» **WHAT YOU WILL DO**: Which lines in the records below mention the word "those"? Copy each one out.

Content starts

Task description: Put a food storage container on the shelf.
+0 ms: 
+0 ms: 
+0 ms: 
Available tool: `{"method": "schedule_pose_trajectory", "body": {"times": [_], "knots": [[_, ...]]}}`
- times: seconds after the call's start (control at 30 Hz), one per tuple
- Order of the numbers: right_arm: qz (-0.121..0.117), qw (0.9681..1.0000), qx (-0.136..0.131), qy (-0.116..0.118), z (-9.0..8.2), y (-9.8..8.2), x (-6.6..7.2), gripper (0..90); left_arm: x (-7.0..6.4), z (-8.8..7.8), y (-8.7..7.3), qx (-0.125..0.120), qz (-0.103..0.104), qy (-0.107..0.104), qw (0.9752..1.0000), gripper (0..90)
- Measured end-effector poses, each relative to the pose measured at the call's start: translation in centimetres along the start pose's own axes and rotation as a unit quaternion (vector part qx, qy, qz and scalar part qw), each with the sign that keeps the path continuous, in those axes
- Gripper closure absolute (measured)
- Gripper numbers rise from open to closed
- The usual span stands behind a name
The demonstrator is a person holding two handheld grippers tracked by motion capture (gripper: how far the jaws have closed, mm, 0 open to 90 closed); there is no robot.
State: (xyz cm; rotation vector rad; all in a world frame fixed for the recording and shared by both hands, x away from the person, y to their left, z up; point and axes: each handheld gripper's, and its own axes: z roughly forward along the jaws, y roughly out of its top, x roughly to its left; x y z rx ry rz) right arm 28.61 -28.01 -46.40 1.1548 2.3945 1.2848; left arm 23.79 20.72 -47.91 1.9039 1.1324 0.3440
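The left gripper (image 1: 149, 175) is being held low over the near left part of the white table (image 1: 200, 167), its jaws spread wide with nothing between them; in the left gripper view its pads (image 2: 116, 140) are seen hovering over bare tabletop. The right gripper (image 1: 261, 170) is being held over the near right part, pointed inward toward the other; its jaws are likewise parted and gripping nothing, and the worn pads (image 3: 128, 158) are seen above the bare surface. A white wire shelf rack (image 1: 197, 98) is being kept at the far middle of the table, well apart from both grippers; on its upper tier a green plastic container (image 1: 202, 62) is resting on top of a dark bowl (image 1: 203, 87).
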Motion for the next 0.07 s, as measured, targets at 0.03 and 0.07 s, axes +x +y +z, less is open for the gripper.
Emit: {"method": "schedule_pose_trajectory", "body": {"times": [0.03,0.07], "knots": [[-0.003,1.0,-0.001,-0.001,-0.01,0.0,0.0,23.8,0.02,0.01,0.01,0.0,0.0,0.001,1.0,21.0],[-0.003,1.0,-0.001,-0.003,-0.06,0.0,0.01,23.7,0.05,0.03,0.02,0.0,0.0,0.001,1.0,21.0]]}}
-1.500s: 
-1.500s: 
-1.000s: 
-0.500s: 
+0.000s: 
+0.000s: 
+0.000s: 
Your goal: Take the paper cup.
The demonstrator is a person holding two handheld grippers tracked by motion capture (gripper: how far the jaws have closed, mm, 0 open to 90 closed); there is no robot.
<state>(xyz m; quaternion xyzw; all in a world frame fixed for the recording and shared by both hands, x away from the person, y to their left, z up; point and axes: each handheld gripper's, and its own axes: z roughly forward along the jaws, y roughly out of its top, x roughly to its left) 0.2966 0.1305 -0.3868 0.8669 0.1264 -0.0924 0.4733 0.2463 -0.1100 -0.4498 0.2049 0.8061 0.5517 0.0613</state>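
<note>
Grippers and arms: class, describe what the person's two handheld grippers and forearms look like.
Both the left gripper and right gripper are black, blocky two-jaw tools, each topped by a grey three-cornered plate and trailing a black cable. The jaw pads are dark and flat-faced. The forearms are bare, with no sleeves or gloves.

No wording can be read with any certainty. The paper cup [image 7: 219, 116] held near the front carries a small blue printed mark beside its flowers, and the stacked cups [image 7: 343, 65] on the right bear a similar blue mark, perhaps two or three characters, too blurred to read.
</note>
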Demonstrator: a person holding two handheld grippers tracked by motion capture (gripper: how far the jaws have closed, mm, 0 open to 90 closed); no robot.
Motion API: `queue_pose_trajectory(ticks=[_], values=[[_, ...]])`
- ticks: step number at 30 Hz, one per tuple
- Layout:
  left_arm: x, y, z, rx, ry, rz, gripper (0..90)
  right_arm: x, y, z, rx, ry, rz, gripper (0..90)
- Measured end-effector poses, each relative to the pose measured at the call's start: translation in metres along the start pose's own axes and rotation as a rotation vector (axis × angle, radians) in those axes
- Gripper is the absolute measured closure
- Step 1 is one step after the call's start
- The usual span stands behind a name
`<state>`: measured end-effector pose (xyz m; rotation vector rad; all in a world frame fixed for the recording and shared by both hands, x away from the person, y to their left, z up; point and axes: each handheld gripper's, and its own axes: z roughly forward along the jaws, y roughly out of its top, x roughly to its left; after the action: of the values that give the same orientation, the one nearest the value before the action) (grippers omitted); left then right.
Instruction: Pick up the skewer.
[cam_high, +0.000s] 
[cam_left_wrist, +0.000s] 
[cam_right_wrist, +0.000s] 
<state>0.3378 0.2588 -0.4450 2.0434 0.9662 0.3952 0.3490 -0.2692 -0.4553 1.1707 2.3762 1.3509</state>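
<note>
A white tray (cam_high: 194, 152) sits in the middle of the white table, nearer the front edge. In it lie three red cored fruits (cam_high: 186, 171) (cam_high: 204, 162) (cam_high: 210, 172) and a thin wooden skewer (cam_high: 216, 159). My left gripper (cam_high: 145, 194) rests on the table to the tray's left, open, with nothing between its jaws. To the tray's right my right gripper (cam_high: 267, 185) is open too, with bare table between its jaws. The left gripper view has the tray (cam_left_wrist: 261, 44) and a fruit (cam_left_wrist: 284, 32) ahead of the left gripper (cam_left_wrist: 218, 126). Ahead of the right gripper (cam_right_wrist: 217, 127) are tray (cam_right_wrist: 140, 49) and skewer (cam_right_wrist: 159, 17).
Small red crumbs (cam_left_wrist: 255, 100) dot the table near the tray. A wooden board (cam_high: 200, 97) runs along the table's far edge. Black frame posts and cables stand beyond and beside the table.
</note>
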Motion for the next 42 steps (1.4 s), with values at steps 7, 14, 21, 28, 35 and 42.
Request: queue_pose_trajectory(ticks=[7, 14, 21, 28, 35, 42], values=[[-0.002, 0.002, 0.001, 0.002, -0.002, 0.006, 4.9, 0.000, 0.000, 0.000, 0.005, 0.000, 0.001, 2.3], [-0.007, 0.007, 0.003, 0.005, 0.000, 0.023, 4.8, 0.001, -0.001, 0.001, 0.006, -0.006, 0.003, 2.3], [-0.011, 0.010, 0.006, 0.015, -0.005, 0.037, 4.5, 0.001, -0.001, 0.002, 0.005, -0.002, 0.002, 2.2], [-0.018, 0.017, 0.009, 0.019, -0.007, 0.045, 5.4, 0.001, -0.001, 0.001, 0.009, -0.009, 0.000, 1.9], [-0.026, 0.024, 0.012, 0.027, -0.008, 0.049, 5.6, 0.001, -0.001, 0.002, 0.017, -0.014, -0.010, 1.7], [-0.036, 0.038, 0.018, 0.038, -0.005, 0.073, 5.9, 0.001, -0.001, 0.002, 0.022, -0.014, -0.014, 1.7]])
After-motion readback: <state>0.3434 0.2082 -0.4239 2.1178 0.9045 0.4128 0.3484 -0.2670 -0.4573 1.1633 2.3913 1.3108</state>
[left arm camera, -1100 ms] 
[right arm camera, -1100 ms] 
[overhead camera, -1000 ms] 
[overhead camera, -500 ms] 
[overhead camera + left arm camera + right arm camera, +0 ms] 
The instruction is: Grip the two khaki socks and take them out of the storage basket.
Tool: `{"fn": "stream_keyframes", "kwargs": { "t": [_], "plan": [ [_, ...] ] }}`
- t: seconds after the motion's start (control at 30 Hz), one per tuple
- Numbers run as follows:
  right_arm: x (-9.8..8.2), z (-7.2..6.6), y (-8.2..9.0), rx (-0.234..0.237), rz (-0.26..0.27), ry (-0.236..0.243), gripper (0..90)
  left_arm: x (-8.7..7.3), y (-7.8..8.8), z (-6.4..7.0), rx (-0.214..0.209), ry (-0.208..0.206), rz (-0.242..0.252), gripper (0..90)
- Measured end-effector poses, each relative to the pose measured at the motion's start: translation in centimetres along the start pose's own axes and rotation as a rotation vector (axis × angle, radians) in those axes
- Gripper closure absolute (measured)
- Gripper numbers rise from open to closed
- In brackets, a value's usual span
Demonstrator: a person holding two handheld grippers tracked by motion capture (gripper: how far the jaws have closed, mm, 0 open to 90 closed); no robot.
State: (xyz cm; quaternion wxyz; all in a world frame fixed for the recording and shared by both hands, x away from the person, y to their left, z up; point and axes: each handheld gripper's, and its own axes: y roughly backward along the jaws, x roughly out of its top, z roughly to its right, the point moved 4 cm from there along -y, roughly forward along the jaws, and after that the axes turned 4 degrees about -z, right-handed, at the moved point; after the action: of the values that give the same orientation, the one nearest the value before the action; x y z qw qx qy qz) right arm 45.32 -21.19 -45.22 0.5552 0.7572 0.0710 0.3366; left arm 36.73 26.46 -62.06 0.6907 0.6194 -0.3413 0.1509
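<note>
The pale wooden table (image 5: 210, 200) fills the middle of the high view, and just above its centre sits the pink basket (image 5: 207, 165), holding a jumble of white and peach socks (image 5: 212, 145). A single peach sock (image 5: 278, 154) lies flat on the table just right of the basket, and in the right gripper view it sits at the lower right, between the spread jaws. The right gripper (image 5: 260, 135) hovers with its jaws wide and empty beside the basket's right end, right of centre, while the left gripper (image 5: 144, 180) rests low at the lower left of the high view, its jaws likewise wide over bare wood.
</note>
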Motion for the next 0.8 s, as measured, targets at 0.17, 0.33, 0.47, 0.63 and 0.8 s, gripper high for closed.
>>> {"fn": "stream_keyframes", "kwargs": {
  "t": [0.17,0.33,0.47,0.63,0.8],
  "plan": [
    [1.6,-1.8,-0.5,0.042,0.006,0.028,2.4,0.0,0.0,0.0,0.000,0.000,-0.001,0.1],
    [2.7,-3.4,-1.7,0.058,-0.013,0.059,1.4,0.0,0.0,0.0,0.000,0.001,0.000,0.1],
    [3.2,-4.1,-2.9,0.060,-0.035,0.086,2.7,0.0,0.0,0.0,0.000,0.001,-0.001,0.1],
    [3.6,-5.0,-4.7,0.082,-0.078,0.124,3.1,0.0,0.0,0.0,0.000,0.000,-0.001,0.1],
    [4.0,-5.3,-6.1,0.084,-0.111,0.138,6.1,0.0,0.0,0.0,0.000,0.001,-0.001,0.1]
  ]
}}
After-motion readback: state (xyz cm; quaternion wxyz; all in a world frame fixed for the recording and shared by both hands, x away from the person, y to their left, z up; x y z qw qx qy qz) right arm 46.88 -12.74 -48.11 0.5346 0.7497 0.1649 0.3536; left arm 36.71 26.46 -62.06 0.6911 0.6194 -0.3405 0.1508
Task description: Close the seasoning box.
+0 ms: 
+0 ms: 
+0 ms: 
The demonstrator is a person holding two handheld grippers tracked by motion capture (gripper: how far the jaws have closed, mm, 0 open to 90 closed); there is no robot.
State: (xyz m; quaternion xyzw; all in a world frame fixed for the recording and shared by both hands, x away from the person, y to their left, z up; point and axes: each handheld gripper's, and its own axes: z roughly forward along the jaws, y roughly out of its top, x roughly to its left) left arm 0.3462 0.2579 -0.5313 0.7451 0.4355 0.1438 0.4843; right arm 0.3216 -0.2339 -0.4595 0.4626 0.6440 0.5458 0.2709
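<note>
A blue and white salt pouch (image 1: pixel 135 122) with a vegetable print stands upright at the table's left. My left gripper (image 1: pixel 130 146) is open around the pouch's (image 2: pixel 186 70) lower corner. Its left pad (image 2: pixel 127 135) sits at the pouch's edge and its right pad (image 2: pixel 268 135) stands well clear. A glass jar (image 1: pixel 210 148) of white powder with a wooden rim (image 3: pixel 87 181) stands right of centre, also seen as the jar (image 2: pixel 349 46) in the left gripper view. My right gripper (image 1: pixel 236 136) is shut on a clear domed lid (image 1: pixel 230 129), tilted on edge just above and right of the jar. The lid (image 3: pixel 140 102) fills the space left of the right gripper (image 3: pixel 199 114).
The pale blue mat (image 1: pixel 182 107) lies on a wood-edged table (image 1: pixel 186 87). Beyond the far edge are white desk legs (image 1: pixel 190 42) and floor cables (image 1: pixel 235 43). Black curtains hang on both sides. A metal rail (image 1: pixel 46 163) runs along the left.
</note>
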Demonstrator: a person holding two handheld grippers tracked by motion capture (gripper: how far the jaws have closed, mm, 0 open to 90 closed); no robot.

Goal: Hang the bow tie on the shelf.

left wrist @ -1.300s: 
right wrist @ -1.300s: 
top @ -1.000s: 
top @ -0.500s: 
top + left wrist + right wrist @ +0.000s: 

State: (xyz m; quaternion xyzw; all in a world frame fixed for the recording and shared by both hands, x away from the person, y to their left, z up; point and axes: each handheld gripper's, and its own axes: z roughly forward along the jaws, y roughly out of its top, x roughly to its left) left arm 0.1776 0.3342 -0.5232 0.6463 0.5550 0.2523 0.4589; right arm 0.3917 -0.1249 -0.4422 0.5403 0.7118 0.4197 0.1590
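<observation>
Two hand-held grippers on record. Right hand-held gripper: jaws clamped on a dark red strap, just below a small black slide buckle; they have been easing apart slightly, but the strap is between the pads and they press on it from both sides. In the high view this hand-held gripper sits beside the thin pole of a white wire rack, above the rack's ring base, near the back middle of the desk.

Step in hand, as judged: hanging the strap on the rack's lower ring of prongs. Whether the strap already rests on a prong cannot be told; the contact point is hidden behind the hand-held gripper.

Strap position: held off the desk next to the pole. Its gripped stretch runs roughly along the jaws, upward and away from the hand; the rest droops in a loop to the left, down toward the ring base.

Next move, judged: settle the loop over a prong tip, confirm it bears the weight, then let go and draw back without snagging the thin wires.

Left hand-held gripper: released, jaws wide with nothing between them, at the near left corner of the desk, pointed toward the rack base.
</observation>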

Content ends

» **EXERCISE ANSWER**:
- Measured end-effector poses, each relative to the pose measured at the call's start: translation in centimetres along the start pose's own axes and rotation as a unit quaternion (vector part qx, qy, qz and scalar part qw), each with the sign that keeps the path continuous, in those axes
- Measured end-effector poses, each relative to the pose measured at the call's start: translation in metres along the start pose's own axes and rotation as a rotation vector (axis × angle, radians) in those axes
- Measured end-effector poses, each relative to the pose measured at the motion's start: translation in centimetres along the start pose's own axes and rotation as a rotation vector (axis × angle, radians) in those axes

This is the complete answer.